On Leaving My Job

Still Life in Complementary Colors
“Still Life in Complementary Colors” –acrylic painting from high school

From the age of 16, I knew I wanted to be a designer, specifically graphic. I couldn’t imagine myself otherwise. So when things had gone downhill the past few months and interviews were few and far between, my conviction as a designer started to waver. Was I even good enough to be a designer? Or will I ever find a job that will make me happy?

I was first introduced to graphic design through web design during a summer course with New Horizon. This was still the early days of HTML tables and inline style. Animated backgrounds, blinking text, fluorescent colors; websites looked like disco rooms on your screen, especially with those mono audio playing in the background. Eventually, I took computer graphics classes, which was only 3 rooms down from my homeroom. So every morning, I would go to school early and putter about on those colorful “bubble butt” Apple computers, blending and painting digital ink. This introduction took me into traditional art: drawing, painting, dancing, piano. They were all the things my mother deemed “luxury courses for the rich who have no fear of having no money down the road.”

But I knew I wanted to be a designer. But sometimes, even a conviction is tested.

The past few years, my job has been about designing for someone. I was never designing for myself. I wasn’t doing it because I loved it. I did because it paid the rent. It became a task, a chore, banal and monotonous. I didn’t believe in any of the product I was working on. I wasn’t even doing art or design for myself anymore. I was only doing art for someone else. It was draining–emotionally, mentally, and physically.

When I started job hunting, I had such little job prospect. No one was emailing me back. Recruiters I worked with were always pushing me into something that I didn’t want do. Four months of nothingness and I started to question whether I am any good at being a designer. Everyone I’ve worked with all say I’m good but why can’t I convince a job prospect that I was good?

I felt lost.
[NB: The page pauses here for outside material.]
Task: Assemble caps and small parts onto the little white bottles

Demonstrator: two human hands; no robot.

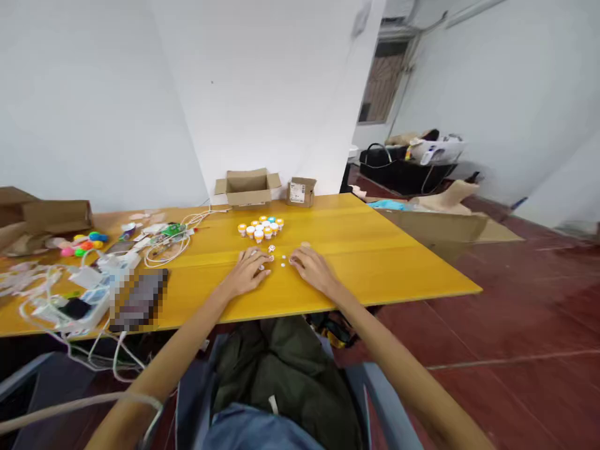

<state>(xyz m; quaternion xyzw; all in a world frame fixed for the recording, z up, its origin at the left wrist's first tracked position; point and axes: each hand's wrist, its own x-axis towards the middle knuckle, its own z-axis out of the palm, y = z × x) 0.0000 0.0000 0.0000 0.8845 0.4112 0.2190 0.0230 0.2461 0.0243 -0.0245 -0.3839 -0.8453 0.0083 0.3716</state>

I was torn. I was utterly hopeless.

So I decided I would quit my job and take a step back.

Quitting for me wasn’t a rash decision. I didn’t just jump boat one day. It was a long process of letting go. I had to learn to detach myself from the things that were hurting me, specifically giving up the position that was promised on hire and not finding someone who would give me the chance. It made me question my capabilities and I spent many nights crying about it.

One day, I just stopped self-pitying myself and I decided “why be unhappy where you are? Be happy even if it’s a bit scary.” So the decision to leave was mostly to find myself again. Find my art groove again. It was the scariest decision of my life. I was going to move in a direction where I don’t know if I would be able to pay rent 3 or 4 months down the road when my rainy day fund kicks the bucket.

But I knew if I didn’t do it now, I would never have that chance later when I have a family and more responsibilities. I am very lucky to live in a world where the opportunity to find happiness is available and to have the support system to keep me together.

So even though I quit a well-paying and somewhat-stable job, I decided to move on towards a freelance path where I can pick and choose the projects that I think will fulfill me both mentally and emotionally and grow me artistically. Until of course, the funds run out and I’ll have to do whatever oddjobs I can do.

I have never stopped loving art and design. I just wasn’t showing my best work when I’m doing someone else’s work. No where in the design was my heart. So I am finding time to do design for myself, picking up typography again, setting aside basic designs session for myself, and really just loving it again to the point where I can incorporate it into my work.

Leaving my job may be scary but what awaits me is finding myself again. Isn’t that most important when no one knows the exact length of life? Just following your dreams and being fulfilled emotionally.

*Note: Watching Jon Favreau “Chef” was an eye opener for confronting these feelings.